O titular da 2ª Delegacia de Polícia de Santa Rosa, Marcelo Lech, concluiu após investigação que Odilaine Uglione cometeu suicídio ao deferir um tiro contra a própria cabeça, em fevereiro de 2010, dentro do consultório do então marido, o médico Leandro Boldrini. O caso foi reaberto em maio do ano passado e remetido a Justiça no fim da tarde desta quinta-feira, 17, com base em laudos periciais e depoimentos de 55 pessoas.
O delegado foi designado para apurar a morte da mãe de Bernardo, depois que uma perícia particular indicou que a carta de despedida de Odilaine não havia sido escrita por ela. O caso havia sido arquivado como suicídio pela Polícia Civil de Três Passos, mas, desde a morte de Bernardo, em abril de 2014, a família de Odilaine pedia a reabertura da investigação e sustentava a hipótese de homicídio.

A investigação isentou Boldrini, o principal suspeito, de qualquer responsabilidade pela morte de Odilaine.
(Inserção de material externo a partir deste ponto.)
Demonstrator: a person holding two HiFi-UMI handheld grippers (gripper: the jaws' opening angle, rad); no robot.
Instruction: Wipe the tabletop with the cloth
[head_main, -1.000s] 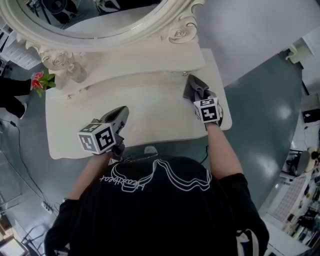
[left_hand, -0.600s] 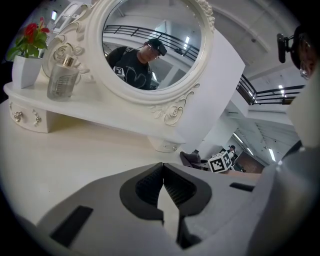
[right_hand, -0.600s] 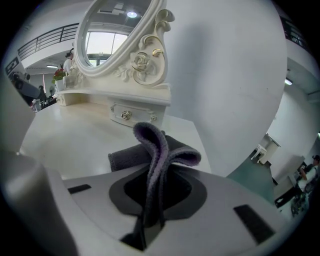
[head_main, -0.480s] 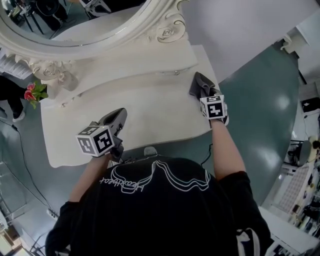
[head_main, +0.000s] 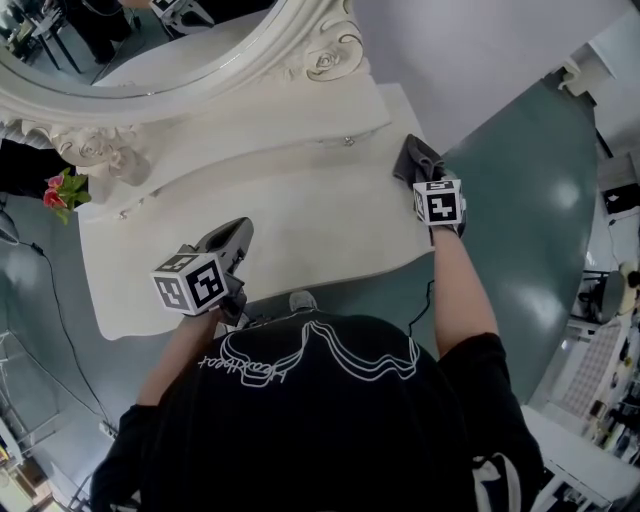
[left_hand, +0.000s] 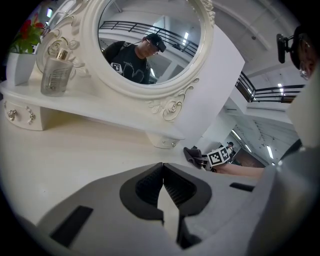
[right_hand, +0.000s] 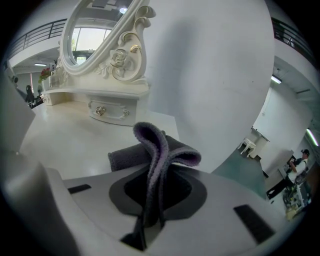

No entanto, o inquérito de mais de 1,5 mil páginas demonstra o relacionamento conflituoso do casal e o descaso do médico nos cuidados da saúde mental da ex-mulher – que, segundo testemunhas, sofria de distúrbios psicológicos. Além disso, os depoimentos mostram que Odilaine já havia tentando se matar outras duas vezes e na noite anterior ao fato, teria ido a um Centro Espírita, confessando que estava disposta a tirar a própria vida. A babá de Bernardo também contou em depoimento, que no dia do ocorrido, Odilaine e Boldrini brigaram durante o almoço e que depois disto, ela teria chorado muito no quarto, falando em se matar. Antes de sair para ir até o consultório, Odilaine pediu a babá que cuidasse de Bernardo.
O Instituto-geral de Perícias (IGP) reconstituiu o dia da morte de Odilaine em dezembro de 2015, em Três Passos, na chamada Reprodução Simulada dos Fatos. Anexado ao inquérito, o laudo apontou que a versão relata por Boldrini era factível. Ele diz que a ex-mulher lhe apontou uma arma dentro do consultório e que, antes mesmo de sair da sala, ouviu o estampido do tiro.
O IGP ainda concluiu que a carta de despedida havia sido escrita pela própria Odilaine – e não pela secretária de Boldrini, Andressa Wagner, como havia apontado uma perícia particular. Porém, os laudos não foram definitivos quanto ao autor do disparo (pelo ângulo em que o projétil entrou e saiu do crânio da mulher, não se exclui a possibilidade de que uma segunda pessoa tenha puxado o gatilho) e quanto à possibilidade de luta corporal entre o casal (não foi possível afirmar que o material genético masculino encontrado embaixo das unhas de Odilaine pertencia a Leandro).